Deftly woven of excerpts from their correspondence, conversations, journal entries, and email updates, Bird-Bent Grass is a complex and moving exploration of memory, illness, and immigration; friendship, conflict, resilience, and forgiveness; cross-cultural communication, the ethics of international development, and letter-writing as a technology of intimacy. Throughout, it reflects on the imperative and fleeting business of being alive and loving others while they’re ours to hold.

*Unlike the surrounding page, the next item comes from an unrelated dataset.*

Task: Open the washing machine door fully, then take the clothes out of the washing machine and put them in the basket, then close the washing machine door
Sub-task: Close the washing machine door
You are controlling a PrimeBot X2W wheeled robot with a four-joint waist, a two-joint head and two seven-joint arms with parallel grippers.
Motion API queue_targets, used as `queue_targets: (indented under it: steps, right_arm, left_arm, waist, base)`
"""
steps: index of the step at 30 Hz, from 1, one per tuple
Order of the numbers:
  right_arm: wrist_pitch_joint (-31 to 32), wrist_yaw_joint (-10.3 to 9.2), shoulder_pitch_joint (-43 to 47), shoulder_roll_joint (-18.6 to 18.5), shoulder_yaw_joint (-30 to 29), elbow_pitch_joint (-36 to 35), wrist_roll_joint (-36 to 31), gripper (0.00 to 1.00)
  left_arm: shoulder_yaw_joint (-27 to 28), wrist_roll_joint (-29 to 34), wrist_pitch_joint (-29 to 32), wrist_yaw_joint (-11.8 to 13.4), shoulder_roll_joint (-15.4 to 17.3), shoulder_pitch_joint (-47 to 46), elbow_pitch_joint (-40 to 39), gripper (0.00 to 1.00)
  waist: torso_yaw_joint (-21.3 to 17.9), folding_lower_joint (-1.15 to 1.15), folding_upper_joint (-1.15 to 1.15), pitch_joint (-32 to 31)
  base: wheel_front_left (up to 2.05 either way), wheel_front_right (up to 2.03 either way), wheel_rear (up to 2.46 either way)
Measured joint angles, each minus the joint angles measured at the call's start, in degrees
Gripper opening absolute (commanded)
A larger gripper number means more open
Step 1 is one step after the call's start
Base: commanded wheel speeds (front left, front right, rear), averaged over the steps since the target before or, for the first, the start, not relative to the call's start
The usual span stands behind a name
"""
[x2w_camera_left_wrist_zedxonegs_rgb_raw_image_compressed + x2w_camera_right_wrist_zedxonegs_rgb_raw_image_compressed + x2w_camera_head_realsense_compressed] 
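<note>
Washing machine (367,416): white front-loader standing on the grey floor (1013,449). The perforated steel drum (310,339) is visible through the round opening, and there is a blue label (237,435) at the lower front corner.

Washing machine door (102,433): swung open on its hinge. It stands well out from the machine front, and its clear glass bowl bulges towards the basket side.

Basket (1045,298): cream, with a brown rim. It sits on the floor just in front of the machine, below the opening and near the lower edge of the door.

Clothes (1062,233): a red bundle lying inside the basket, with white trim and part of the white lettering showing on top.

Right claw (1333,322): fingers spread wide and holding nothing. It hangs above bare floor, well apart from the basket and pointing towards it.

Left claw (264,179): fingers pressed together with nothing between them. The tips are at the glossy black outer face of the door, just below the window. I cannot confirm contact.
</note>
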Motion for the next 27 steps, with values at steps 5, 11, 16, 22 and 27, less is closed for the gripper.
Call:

  • Short-listed, Alexander Kennedy Isbister Award for Non-fiction, Manitoba Book Awards 2019


It’s a deeply beautiful, thoughtful, celebratory book ... important and elegant

- Charlene Diehl, Director, Winnipeg International Writers Festival

[Bird-Bent Grass] demonstrates that, and how, a substantial, complex memoir can be fashioned out of domestic life writing (personal correspondence, diaries, and recorded conversations and reminiscences). Such an achievement is especially welcome at a time when the family archive is endangered by the broad shift to electronic communication and social media.

- G. Thomas Couser, Biography

A vital contribution to [...] 'matriography' [...] and a unique contribution to the autobiographic illness narrative genre, because it not only addresses the highly personal lived experiences of illness but it also highlights the interdependence of different illness experiences. [...] Venema both models and compels the reader to experience the 'fleeting business of being alive and loving others in the long or very short time they're ours to hold.